▸ PROMPT
All of the data must be returned exactly as given.

▸ SUPPLIED INFORMATION
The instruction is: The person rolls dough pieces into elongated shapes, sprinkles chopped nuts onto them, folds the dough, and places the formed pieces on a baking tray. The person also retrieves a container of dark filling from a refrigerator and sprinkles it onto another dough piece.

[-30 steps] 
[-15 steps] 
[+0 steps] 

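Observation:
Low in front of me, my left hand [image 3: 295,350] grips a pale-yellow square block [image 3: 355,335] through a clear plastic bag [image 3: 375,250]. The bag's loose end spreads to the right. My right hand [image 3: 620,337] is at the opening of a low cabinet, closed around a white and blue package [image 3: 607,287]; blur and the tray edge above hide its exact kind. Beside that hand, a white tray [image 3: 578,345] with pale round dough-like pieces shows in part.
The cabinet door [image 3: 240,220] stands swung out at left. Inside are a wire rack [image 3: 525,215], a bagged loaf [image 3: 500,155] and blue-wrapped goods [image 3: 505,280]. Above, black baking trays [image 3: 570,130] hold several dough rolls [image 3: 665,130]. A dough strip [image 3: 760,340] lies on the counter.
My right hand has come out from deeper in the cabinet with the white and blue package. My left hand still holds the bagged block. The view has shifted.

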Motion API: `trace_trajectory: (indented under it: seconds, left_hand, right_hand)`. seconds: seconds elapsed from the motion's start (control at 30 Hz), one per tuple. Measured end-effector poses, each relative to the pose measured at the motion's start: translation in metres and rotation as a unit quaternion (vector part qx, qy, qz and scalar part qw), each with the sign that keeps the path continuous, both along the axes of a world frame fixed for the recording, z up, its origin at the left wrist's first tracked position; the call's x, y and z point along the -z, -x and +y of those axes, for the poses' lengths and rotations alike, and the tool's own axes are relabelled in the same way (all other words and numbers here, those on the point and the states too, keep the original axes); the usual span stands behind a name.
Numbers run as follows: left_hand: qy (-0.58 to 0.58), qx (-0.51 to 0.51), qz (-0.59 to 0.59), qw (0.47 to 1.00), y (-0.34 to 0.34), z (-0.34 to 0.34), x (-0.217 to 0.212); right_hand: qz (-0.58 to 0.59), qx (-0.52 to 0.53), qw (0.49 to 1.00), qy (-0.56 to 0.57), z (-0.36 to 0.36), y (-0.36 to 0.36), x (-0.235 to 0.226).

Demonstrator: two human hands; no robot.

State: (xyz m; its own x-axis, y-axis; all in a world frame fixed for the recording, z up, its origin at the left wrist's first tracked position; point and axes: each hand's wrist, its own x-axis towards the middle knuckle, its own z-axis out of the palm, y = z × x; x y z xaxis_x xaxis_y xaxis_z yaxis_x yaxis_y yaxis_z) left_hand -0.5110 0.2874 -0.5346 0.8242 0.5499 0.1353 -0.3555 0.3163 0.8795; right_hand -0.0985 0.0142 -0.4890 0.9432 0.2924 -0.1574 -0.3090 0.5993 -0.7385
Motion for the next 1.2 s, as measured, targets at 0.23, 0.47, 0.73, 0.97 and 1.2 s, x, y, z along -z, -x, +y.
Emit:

▸ PROBLEM SOLUTION
The instruction is: The person rolls dough pieces into elongated shapes, sprinkles chopped nuts onto them, folds the dough, and places the formed pieces on a baking tray. The person also retrieves a container of dark filling from a refrigerator and sprinkles it onto another dough piece.

[-30 steps] 
[-15 steps] 
[+0 steps] 

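Observation:
Low in front of me, my left hand [image 3: 295,350] grips a pale-yellow square block [image 3: 355,335] through a clear plastic bag [image 3: 375,250]. The bag's loose end spreads to the right. My right hand [image 3: 620,337] is at the opening of a low cabinet, closed around a white and blue package [image 3: 607,287]; blur and the tray edge above hide its exact kind. Beside that hand, a white tray [image 3: 578,345] with pale round dough-like pieces shows in part.
The cabinet door [image 3: 240,220] stands swung out at left. Inside are a wire rack [image 3: 525,215], a bagged loaf [image 3: 500,155] and blue-wrapped goods [image 3: 505,280]. Above, black baking trays [image 3: 570,130] hold several dough rolls [image 3: 665,130]. A dough strip [image 3: 760,340] lies on the counter.
My right hand has come out from deeper in the cabinet with the white and blue package. My left hand still holds the bagged block. The view has shifted.
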
Motion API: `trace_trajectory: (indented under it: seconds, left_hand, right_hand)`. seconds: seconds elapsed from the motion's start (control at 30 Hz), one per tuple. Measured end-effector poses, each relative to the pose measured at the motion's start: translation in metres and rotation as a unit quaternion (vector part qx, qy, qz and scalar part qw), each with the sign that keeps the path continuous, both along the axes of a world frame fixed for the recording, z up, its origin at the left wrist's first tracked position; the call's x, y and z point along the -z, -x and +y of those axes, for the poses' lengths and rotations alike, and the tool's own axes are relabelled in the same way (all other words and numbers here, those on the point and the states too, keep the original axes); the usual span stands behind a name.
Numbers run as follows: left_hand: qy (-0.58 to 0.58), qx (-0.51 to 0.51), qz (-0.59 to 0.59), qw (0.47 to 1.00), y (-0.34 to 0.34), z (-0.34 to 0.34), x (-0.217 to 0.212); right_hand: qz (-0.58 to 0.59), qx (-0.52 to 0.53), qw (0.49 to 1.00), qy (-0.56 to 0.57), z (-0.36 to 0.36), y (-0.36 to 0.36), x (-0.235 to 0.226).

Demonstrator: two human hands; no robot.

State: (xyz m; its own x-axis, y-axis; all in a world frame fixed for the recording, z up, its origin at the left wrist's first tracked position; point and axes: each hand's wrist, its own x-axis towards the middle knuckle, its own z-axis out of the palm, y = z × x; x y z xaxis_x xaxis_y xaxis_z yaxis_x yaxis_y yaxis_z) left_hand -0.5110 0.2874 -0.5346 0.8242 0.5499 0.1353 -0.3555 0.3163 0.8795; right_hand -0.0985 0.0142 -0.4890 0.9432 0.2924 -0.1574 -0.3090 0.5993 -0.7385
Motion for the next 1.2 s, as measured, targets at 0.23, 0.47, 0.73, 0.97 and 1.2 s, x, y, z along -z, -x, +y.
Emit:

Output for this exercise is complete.